The American Association of Orthopaedic Surgeons (AAOS) along with 11 other healthcare organizations, recently released a study conducted by Nachimson Advisors, LLC, which suggests that CMS has underestimated the cost of implementing the ICD-10 code set. According to the study results, the implementation cost for a three-physician practice could be as much as $83,290, while a 100-physician practice might pay more than $2.7 million. (View the full study). Training clinical and administrative staff to use the new ICD-10 code set may require up to 16 hours for coding staff, 8 hours for administrative staff, and 12 hours for providers, according to the analysis. If you think it’s hard to get an appointment with your doctor now, just wait until he or she goes out for ICD-10 training.

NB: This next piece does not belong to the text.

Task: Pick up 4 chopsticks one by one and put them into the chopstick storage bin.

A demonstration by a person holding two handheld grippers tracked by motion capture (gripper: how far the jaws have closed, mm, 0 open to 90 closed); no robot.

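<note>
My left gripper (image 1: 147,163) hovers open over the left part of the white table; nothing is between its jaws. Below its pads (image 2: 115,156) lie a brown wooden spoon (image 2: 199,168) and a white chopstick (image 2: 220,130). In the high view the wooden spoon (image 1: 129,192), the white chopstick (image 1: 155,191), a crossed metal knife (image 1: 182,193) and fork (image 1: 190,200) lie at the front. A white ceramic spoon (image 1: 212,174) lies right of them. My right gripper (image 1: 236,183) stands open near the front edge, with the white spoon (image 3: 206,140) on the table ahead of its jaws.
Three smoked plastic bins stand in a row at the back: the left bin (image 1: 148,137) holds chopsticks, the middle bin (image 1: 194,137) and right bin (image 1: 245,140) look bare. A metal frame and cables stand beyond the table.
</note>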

According to that same study, the move to the ICD-10-CM will increase provider documentation activities about 15 percent to 20 percent. This translates into a permanent increase of 3 percent to 4 percent of physician time spent on documentation for ICD-10-CM. Yeah, providers are psyched. They LOVE documentation.
It turns out that other countries have already begun using the ICD-10 system. The UK adopted it in 1995 and France in 1997. Australia, Germany and Canada all use it. Canada I can understand; they clearly need those goose bite codes. I am wondering if there is a code for “burned my fingers with a Gitane while reading existentialism” that led the French to be such early adopters.
Now there’s an opportunity: country-specific ICD-10 codes. We could start up ICD-10: American Edition and include such culturally-appropriate codes as “Exploded As Result of Consuming Baconator,” “Brain Melted from Over-Viewing of Jersey Shore” and “Extreme Vomiting Due to Overexposure to Paris Hilton”. I think I have just discovered my next venture opportunity.